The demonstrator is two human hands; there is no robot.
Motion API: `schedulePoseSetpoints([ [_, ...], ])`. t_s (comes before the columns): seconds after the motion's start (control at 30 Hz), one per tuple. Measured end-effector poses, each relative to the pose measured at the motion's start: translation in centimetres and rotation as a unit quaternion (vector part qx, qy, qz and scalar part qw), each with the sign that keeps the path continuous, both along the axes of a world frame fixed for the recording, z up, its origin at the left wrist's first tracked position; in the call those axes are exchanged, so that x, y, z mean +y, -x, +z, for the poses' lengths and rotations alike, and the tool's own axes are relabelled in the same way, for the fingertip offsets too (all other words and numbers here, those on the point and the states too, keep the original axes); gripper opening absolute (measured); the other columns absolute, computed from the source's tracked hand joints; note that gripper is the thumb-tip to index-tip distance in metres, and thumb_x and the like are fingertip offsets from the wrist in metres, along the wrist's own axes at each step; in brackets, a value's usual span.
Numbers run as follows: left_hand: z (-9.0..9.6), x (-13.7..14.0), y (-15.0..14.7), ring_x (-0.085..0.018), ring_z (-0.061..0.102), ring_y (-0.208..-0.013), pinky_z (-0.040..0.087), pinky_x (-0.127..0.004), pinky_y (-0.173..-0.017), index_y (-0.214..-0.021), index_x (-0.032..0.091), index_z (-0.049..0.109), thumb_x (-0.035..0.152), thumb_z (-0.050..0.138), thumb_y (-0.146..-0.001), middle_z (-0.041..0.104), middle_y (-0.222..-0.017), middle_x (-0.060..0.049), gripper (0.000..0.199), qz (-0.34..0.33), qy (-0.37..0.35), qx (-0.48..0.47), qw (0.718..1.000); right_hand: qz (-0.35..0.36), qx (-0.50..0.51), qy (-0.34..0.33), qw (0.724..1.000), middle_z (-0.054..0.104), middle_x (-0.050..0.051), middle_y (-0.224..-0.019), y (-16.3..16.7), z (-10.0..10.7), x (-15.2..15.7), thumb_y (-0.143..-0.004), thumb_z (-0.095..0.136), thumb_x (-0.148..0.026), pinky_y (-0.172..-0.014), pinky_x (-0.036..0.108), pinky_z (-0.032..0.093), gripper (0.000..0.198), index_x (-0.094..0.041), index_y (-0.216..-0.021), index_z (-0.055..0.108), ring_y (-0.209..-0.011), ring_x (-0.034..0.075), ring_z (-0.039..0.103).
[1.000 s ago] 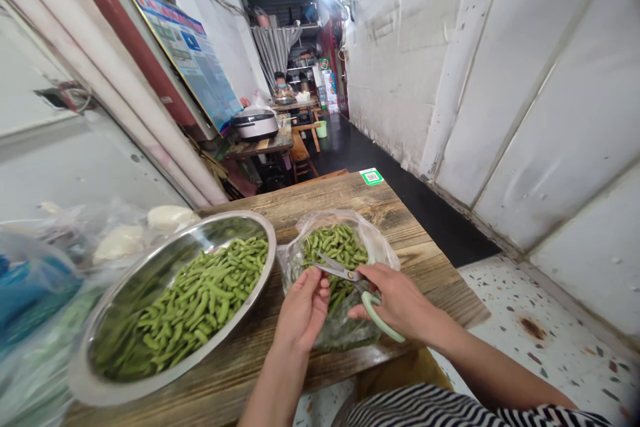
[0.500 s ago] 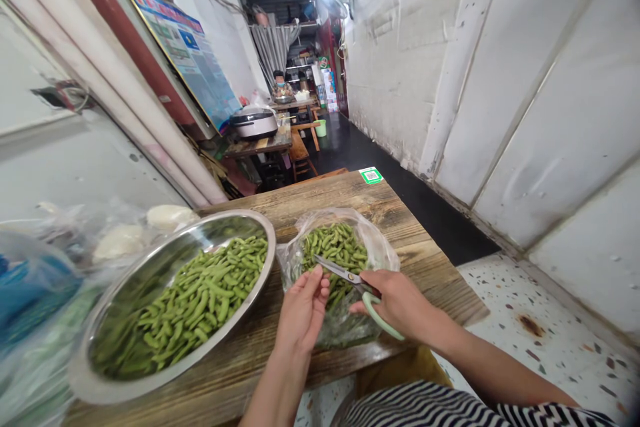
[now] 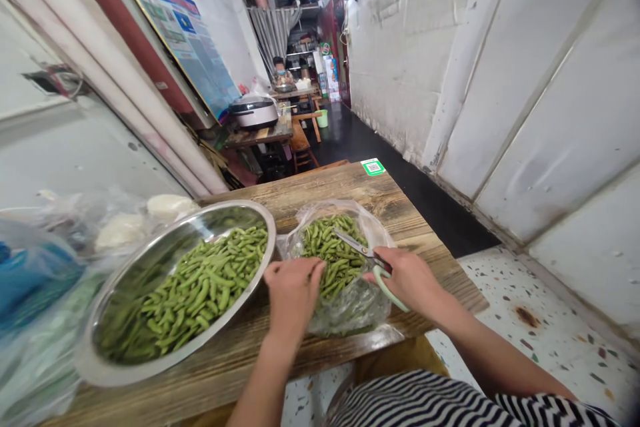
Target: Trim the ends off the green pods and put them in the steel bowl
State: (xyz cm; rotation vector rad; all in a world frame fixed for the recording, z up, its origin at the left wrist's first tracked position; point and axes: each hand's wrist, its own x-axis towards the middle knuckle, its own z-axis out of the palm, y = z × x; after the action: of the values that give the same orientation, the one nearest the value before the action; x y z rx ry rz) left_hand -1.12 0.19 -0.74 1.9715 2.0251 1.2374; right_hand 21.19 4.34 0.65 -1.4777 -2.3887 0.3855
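Note:
My right hand (image 3: 413, 280) grips the pale green handles of a pair of scissors (image 3: 367, 252), whose blades point left over the pods. Below the blades, a clear plastic bag (image 3: 377, 227) stands open, with green soybean pods (image 3: 327, 237) inside. My left hand (image 3: 295, 283) hovers between the bag and a large steel basin (image 3: 95, 327), its back turned up and fingers curled down. Its fingertips are hidden, so what they hold cannot be made out. More green pods (image 3: 205, 293) lie heaped in the basin.
Basin and bag rest on a wooden table (image 3: 420, 233). Plastic bags (image 3: 40, 280) crowd the left side. A green QR code sticker (image 3: 373, 167) marks the far corner. Farther back are an electric cooker (image 3: 253, 112) on another table and a seated person (image 3: 281, 73). A white wall runs along the right.
My left hand has moved from the scissor tips leftward toward the basin and turned its back up. The scissors have shifted slightly right and up, still in my right hand.

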Motion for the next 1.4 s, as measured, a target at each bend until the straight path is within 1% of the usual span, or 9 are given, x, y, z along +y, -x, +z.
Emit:
schedulePoseSetpoints([
  [0.07, -1.5, 0.5, -1.6, -0.026, 0.059, -0.073, 0.027, -0.043, -0.09, -0.066, 0.023, 0.071, 0.028, 0.069, -0.068, 0.068, -0.069, -0.005, 0.006, -0.051, 0.05, -0.046, 0.996, 0.001, 0.0, 0.01, 1.0, 0.069, 0.006, -0.086, 0.0, -0.1, -0.1, -0.08, 0.058, -0.048, -0.064, 0.025, 0.038, 0.036, -0.019, -0.1, 0.063, -0.077, 0.02, 0.063],
  [0.17, -2.4, 0.8, -2.4, -0.026, 0.058, -0.075, 0.03, -0.039, -0.085, -0.062, 0.024, 0.07, 0.024, 0.071, -0.064, 0.066, -0.066, -0.004, 0.003, -0.064, 0.074, -0.105, 0.99, -0.005, -0.01, 0.021, 1.0, 0.068, 0.007, -0.085, -0.2, -0.3, -0.1, -0.078, 0.059, -0.049, -0.064, 0.025, 0.039, 0.039, -0.018, -0.103, 0.063, -0.078, 0.021, 0.063],
  [0.3, -1.8, 0.7, -2.1, -0.024, 0.059, -0.079, 0.037, -0.035, -0.082, -0.074, 0.023, 0.07, 0.03, 0.065, -0.07, 0.07, -0.078, -0.004, 0.01, -0.045, 0.078, -0.167, 0.982, 0.002, -0.014, 0.028, 1.0, 0.067, 0.007, -0.083, -0.3, -0.3, -0.2, -0.077, 0.061, -0.05, -0.063, 0.025, 0.038, 0.04, -0.018, -0.101, 0.063, -0.077, 0.021, 0.062],
  [0.43, -0.8, 0.3, -1.9, -0.019, 0.06, -0.069, 0.043, -0.029, -0.069, -0.08, 0.019, 0.07, 0.036, 0.061, -0.072, 0.07, -0.073, -0.003, 0.021, -0.041, 0.12, -0.294, 0.947, 0.052, -0.001, 0.018, 0.999, 0.065, 0.006, -0.085, 0.0, -0.2, -0.6, -0.067, 0.069, -0.055, -0.064, 0.025, 0.038, 0.053, -0.02, -0.107, 0.06, -0.074, 0.02, 0.06],
  [0.73, -0.8, -0.3, -1.4, -0.018, 0.06, -0.077, 0.044, -0.025, -0.073, -0.081, 0.018, 0.072, 0.035, 0.063, -0.073, 0.071, -0.08, -0.003, 0.02, -0.089, 0.124, -0.327, 0.933, 0.093, 0.019, -0.001, 0.995, 0.062, 0.005, -0.083, 0.2, -0.1, -1.2, -0.067, 0.067, -0.059, -0.063, 0.025, 0.037, 0.059, -0.02, -0.109, 0.059, -0.071, 0.019, 0.057],
  [0.93, -0.8, -0.4, -1.2, -0.014, 0.054, -0.064, 0.042, -0.023, -0.062, -0.072, 0.015, 0.068, 0.037, 0.067, -0.068, 0.065, -0.068, -0.001, 0.022, -0.078, 0.14, -0.349, 0.923, 0.12, 0.032, 0.03, 0.992, 0.06, 0.002, -0.073, -0.1, 0.2, -1.0, -0.069, 0.066, -0.057, -0.057, 0.021, 0.034, 0.042, -0.019, -0.088, 0.063, -0.061, 0.014, 0.052],
  [1.17, -0.4, 0.1, -1.5, -0.007, 0.044, -0.053, 0.034, -0.019, -0.052, -0.08, 0.015, 0.061, 0.036, 0.077, -0.057, 0.054, -0.059, 0.005, 0.034, -0.035, 0.124, -0.529, 0.839, 0.111, 0.078, 0.024, 0.99, 0.065, 0.003, -0.072, -0.1, -1.0, -0.4, -0.076, 0.063, -0.049, -0.059, 0.021, 0.036, 0.032, -0.017, -0.081, 0.063, -0.065, 0.016, 0.057],
  [1.3, -0.3, 0.4, -1.4, -0.008, 0.044, -0.055, 0.035, -0.02, -0.054, -0.08, 0.012, 0.066, 0.038, 0.077, -0.055, 0.057, -0.063, 0.002, 0.038, -0.021, 0.127, -0.52, 0.844, 0.071, 0.088, 0.003, 0.994, 0.065, 0.005, -0.077, 0.1, -0.8, -0.3, -0.074, 0.065, -0.049, -0.062, 0.023, 0.038, 0.037, -0.017, -0.092, 0.063, -0.07, 0.018, 0.059],
  [1.4, -0.6, 0.4, -1.2, -0.01, 0.046, -0.056, 0.037, -0.022, -0.056, -0.086, 0.012, 0.068, 0.042, 0.07, -0.065, 0.059, -0.062, 0.001, 0.037, -0.032, 0.123, -0.466, 0.876, 0.09, 0.075, 0.009, 0.993, 0.064, 0.005, -0.083, 0.4, -0.3, -0.5, -0.065, 0.07, -0.055, -0.063, 0.024, 0.039, 0.055, -0.018, -0.104, 0.061, -0.071, 0.018, 0.057],
])
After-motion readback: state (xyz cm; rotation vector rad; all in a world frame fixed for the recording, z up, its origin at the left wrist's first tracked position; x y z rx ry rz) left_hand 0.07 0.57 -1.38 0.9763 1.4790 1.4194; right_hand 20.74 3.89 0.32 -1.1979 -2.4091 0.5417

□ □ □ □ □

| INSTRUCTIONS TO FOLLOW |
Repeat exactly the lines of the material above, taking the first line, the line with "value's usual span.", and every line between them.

| PROBLEM SOLUTION |
The demonstrator is two human hands; there is no robot.
Motion API: `schedulePoseSetpoints([ [_, ...], ])`. t_s (comes before the columns): seconds after the motion's start (control at 30 Hz), one per tuple. Measured end-effector poses, each relative to the pose measured at the motion's start: translation in centimetres and rotation as a unit quaternion (vector part qx, qy, qz and scalar part qw), each with the sign that keeps the path continuous, both along the axes of a world frame fixed for the recording, z up, its origin at the left wrist's first tracked position; in the call those axes are exchanged, so that x, y, z mean +y, -x, +z, for the poses' lengths and rotations alike, and the tool's own axes are relabelled in the same way, for the fingertip offsets too (all other words and numbers here, those on the point and the states too, keep the original axes); gripper opening absolute (measured); the other columns absolute, computed from the source's tracked hand joints; note that gripper is the thumb-tip to index-tip distance in metres, and thumb_x and the like are fingertip offsets from the wrist in metres, along the wrist's own axes at each step; in brackets, a value's usual span.

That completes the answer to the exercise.